## Activity
Set the listing down again, exactly as it stands below.

## Data extract
========================================

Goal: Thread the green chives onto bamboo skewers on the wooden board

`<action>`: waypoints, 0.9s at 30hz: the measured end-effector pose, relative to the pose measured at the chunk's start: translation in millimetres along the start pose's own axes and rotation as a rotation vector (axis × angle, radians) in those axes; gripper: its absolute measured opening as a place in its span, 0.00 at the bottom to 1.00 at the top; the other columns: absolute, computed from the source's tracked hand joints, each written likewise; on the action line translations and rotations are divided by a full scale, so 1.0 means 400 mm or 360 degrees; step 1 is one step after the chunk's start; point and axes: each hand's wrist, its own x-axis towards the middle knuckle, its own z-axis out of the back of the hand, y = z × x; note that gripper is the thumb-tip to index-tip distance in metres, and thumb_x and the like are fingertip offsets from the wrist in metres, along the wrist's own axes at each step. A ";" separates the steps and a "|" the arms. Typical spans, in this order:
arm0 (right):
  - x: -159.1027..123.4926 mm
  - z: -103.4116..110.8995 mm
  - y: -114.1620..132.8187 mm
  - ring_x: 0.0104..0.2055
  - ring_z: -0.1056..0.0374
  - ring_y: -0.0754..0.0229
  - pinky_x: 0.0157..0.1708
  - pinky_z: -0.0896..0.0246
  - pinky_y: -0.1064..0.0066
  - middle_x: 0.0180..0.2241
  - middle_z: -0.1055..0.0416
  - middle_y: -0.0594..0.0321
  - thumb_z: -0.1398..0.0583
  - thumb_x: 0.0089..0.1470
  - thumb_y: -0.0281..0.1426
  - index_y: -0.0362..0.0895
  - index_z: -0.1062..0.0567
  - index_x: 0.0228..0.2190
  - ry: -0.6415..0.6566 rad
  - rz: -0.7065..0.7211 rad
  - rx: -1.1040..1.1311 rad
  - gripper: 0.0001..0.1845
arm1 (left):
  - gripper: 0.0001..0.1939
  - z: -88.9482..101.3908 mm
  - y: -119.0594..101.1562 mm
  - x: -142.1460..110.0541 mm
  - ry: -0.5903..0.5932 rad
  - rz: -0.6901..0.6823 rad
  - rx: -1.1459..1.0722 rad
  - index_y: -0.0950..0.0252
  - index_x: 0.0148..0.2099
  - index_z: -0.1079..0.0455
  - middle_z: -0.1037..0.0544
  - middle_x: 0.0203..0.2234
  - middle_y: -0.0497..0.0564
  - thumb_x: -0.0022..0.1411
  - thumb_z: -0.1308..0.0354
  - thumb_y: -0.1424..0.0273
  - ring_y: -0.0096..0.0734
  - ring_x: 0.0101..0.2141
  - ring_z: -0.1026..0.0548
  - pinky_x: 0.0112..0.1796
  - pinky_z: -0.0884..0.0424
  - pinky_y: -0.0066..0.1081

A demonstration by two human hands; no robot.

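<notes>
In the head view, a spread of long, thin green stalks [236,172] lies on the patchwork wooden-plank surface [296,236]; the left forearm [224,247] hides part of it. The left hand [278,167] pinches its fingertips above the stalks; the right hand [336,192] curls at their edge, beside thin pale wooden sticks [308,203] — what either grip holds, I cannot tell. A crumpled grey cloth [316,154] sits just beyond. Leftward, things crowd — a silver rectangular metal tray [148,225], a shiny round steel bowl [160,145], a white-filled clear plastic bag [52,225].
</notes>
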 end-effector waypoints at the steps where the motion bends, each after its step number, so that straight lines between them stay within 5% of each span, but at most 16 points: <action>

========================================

## Problem solution
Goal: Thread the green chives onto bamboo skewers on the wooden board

`<action>`: waypoints, 0.9s at 30hz: the measured end-effector pose, relative to the pose measured at the chunk's start: translation in millimetres along the start pose's own axes and rotation as a rotation vector (axis × angle, radians) in those axes; gripper: its absolute measured opening as a place in its span, 0.00 at the bottom to 1.00 at the top; the other columns: absolute, computed from the source's tracked hand joints, each written likewise; on the action line translations and rotations are divided by a full scale, so 1.0 means 400 mm or 360 degrees; step 1 is one step after the chunk's start; point and axes: each hand's wrist, its own x-axis towards the middle knuckle, its own z-axis out of the back of the hand, y = z × x; note that gripper is the thumb-tip to index-tip distance in metres, and thumb_x and the like are fingertip offsets from the wrist in metres, along the wrist's own axes at each step. A ";" separates the steps and a "|" the arms. Typical spans, in this order:
arm0 (right):
  - x: -159.1027..123.4926 mm
  - z: -103.4116..110.8995 mm
  - y: -114.1620..132.8187 mm
  - ring_x: 0.0104..0.2055
  - ring_z: -0.1056..0.0374
  - ring_y: -0.0754..0.0229
  - pinky_x: 0.0157..0.1708
  - pinky_z: -0.0896..0.0246
  - pinky_y: -0.1064..0.0066
  - middle_x: 0.0180..0.2241
  - middle_z: -0.1055..0.0416
  - middle_y: -0.0594..0.0321
  - thumb_z: -0.1398..0.0583
  - thumb_x: 0.0089..0.1470
  - thumb_y: -0.0281..0.1426
  - index_y: -0.0362..0.0895
  - index_z: -0.1062..0.0567
  - index_x: 0.0228..0.2190
  - ry: -0.6415..0.6566 rad
  - rz: -0.7065..0.7211 rad
  - rx: -1.1040..1.1311 rad
  - gripper: 0.0001..0.1845
arm1 (left):
  - gripper: 0.0001..0.1939
  - z: -88.9482..101.3908 mm
  - y: -119.0594..101.1562 mm
  - x: -142.1460..110.0541 mm
  - ry: -0.5903..0.5932 rad
  - rz: -0.6901..0.6823 rad
  - rx: -1.1459..1.0722 rad
  - index_y: -0.0950..0.0252
  - index_x: 0.0148..0.2099
  - index_z: -0.1079..0.0455
  - middle_z: -0.1037..0.0544
  - middle_x: 0.0203..0.2234
  - middle_y: -0.0497..0.0564
  - thumb_x: -0.0022..0.1411
  - thumb_z: -0.1308..0.0354
  - thumb_y: -0.1424..0.0273
  - ring_y: -0.0096..0.0734
  - ring_x: 0.0101..0.2141
  - ring_z: -0.1026..0.0548
  - pinky_x: 0.0112..0.1796
  - pinky_z: -0.0884..0.0424
  - pinky_y: -0.0066..0.1081

A demonstration by two human hands; no robot.

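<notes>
In the head view, a spread of long, thin green stalks [236,172] lies on the patchwork wooden-plank surface [296,236]; the left forearm [224,247] hides part of it. The left hand [278,167] pinches its fingertips above the stalks; the right hand [336,192] curls at their edge, beside thin pale wooden sticks [308,203] — what either grip holds, I cannot tell. A crumpled grey cloth [316,154] sits just beyond. Leftward, things crowd — a silver rectangular metal tray [148,225], a shiny round steel bowl [160,145], a white-filled clear plastic bag [52,225].
</notes>
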 end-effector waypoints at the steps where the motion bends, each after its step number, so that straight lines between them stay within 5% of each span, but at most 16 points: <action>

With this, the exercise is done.